### HOW TO COMPLETE THIS TASK:
Having found the line that holds "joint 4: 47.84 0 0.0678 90", give that line and all lines after it again, word for word, through the end of the data below.
┌────────
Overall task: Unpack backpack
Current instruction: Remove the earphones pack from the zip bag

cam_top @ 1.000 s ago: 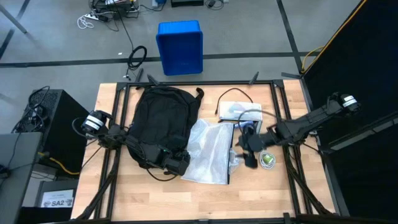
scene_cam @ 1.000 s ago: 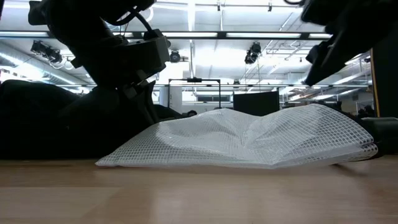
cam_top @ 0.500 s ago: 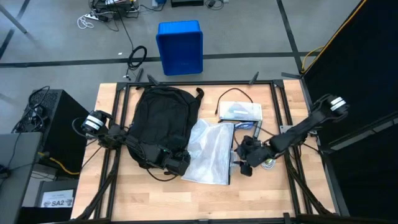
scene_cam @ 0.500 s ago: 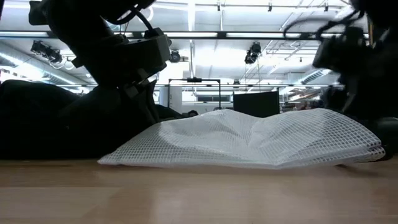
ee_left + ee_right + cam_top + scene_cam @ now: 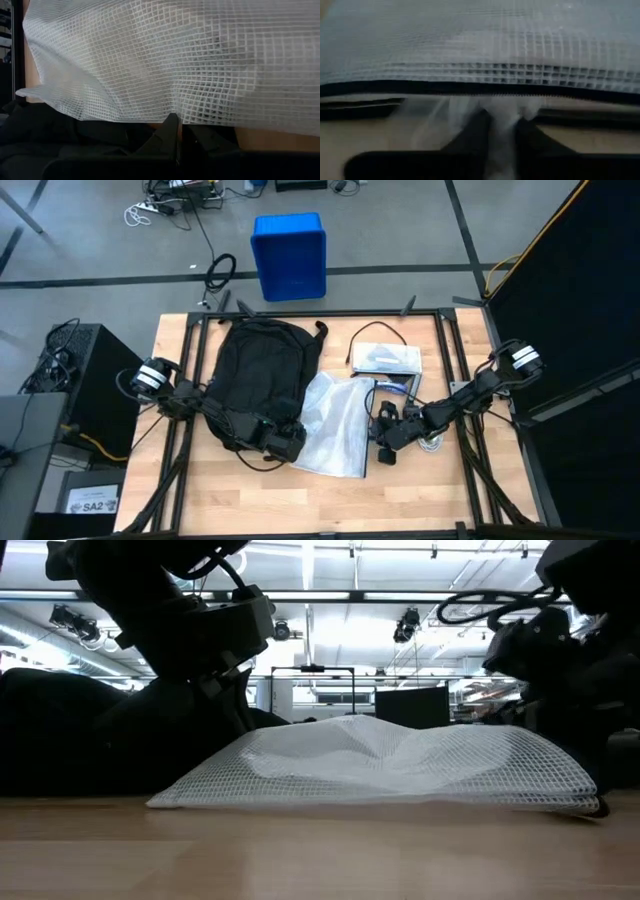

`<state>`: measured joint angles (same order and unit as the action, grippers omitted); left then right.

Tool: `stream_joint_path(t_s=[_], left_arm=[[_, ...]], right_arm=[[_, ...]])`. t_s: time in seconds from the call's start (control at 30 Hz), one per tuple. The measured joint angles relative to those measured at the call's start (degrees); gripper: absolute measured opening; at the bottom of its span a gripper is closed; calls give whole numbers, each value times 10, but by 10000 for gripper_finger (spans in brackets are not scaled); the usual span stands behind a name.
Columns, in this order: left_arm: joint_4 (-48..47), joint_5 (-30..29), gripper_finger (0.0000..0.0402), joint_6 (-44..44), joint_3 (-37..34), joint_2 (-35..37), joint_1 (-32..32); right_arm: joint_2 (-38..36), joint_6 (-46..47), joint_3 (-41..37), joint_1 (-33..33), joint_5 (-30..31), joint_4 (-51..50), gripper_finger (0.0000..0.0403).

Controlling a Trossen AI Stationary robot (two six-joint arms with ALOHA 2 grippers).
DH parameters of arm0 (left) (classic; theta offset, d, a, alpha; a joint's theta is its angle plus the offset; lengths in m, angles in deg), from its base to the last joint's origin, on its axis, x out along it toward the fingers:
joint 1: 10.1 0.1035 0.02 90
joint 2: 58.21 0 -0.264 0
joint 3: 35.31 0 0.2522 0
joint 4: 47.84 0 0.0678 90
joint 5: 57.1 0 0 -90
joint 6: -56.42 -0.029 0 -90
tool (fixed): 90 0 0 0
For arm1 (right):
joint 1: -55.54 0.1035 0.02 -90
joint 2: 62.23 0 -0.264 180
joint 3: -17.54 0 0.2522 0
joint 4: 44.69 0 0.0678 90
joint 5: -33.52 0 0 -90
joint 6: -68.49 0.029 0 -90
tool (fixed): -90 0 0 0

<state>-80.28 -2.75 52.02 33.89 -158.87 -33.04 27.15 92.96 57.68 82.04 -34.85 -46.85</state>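
One black backpack [image 5: 262, 375] lies on one wooden bench [image 5: 330, 495]. Just beside the backpack sits one white mesh pouch [image 5: 338, 425] with a dark zipper edge. Beyond the pouch from the backpack is one flat pale packet [image 5: 388, 359], with one dark cable [image 5: 372, 331] looping next to it. One small round green-and-white item [image 5: 432, 439] shows farther out on that same side, partly hidden. Two dark robot arms reach in, each with one tool: the left tool [image 5: 285, 442] at the backpack's near edge, the right tool [image 5: 385, 442] at the pouch's far side. On the floor past the backpack's top stands one blue bin [image 5: 289, 256].
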Motion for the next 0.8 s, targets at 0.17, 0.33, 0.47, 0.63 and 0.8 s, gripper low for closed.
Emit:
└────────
### ANSWER SECTION:
joint 4: 47.84 0 0.0678 90
joint 5: 57.1 0 0 -90
joint 6: -56.42 -0.029 0 -90
tool (fixed): 90 0 0 0
For arm1 (right):
joint 1: -55.54 0.1035 0.02 -90
joint 2: 62.23 0 -0.264 180
joint 3: -17.54 0 0.2522 0
joint 4: 44.69 0 0.0678 90
joint 5: -33.52 0 0 -90
joint 6: -68.49 0.029 0 -90
tool (fixed): -90 0 0 0

<state>-80.28 -2.75 52.02 33.89 -158.87 -33.04 27.15 92.96 57.68 82.04 -34.85 -46.85</state>
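One black backpack [image 5: 262, 375] lies on one wooden bench [image 5: 330, 495]. Just beside the backpack sits one white mesh pouch [image 5: 338, 425] with a dark zipper edge. Beyond the pouch from the backpack is one flat pale packet [image 5: 388, 359], with one dark cable [image 5: 372, 331] looping next to it. One small round green-and-white item [image 5: 432, 439] shows farther out on that same side, partly hidden. Two dark robot arms reach in, each with one tool: the left tool [image 5: 285, 442] at the backpack's near edge, the right tool [image 5: 385, 442] at the pouch's far side. On the floor past the backpack's top stands one blue bin [image 5: 289, 256].
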Motion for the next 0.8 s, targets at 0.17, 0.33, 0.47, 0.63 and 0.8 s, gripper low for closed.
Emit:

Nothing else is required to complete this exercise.